Exercise prompt ▸
In the material below, find every line containing "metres" and copy that line.

Raw data ▸
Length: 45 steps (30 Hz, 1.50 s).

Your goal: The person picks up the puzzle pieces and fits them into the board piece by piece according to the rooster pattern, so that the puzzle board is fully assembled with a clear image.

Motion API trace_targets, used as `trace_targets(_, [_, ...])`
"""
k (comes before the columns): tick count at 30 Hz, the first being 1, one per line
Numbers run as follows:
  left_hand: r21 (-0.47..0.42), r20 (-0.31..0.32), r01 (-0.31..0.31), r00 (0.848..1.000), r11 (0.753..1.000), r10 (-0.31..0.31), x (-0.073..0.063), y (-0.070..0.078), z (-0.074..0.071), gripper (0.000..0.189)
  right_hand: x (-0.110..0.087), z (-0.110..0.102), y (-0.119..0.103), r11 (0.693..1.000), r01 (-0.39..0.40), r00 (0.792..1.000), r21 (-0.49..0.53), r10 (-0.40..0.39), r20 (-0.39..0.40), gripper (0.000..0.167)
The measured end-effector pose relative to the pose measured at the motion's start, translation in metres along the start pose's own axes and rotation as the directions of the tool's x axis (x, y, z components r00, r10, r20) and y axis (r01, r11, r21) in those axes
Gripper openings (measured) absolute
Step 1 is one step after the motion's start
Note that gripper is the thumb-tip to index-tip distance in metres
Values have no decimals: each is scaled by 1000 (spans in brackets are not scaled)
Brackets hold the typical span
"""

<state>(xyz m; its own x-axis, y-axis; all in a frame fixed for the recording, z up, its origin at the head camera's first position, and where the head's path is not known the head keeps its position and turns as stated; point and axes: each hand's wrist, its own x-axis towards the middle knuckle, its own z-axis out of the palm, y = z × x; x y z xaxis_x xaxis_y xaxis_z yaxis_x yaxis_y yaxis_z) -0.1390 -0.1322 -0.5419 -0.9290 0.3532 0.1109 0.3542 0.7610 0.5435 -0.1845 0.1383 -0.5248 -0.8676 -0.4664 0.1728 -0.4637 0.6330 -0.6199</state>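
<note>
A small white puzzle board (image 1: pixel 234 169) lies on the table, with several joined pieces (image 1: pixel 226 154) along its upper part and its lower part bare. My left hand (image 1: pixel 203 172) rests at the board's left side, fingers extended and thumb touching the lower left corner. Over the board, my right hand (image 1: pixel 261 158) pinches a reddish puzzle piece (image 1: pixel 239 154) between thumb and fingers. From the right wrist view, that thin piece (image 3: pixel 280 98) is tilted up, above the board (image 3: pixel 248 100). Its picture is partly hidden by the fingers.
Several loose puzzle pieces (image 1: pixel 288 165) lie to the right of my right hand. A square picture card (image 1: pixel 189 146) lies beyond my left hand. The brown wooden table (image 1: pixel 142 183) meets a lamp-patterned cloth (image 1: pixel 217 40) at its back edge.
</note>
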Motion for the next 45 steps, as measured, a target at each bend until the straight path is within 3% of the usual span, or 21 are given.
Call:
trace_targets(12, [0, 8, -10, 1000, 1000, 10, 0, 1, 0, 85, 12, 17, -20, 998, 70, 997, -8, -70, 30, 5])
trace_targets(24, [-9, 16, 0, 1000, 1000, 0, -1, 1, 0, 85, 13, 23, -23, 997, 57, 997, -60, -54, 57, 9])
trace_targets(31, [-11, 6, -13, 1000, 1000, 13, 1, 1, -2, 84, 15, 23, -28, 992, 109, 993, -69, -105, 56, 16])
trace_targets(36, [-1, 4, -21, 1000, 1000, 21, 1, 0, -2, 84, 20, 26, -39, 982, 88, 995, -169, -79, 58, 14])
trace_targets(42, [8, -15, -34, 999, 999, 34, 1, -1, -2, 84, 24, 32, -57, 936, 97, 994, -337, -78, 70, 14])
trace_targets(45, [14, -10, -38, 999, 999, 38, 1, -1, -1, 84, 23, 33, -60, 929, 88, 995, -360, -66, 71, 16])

Written answer ▸
The measured end-effector pose relative to the pose measured at the motion's start, translation in metres along the start pose's own axes and rotation as the directions of the tool's x axis (x, y, z components r00, r10, r20) and y axis (r01, r11, r21) in those axes
Note that gripper is the thumb-tip to index-tip distance in metres

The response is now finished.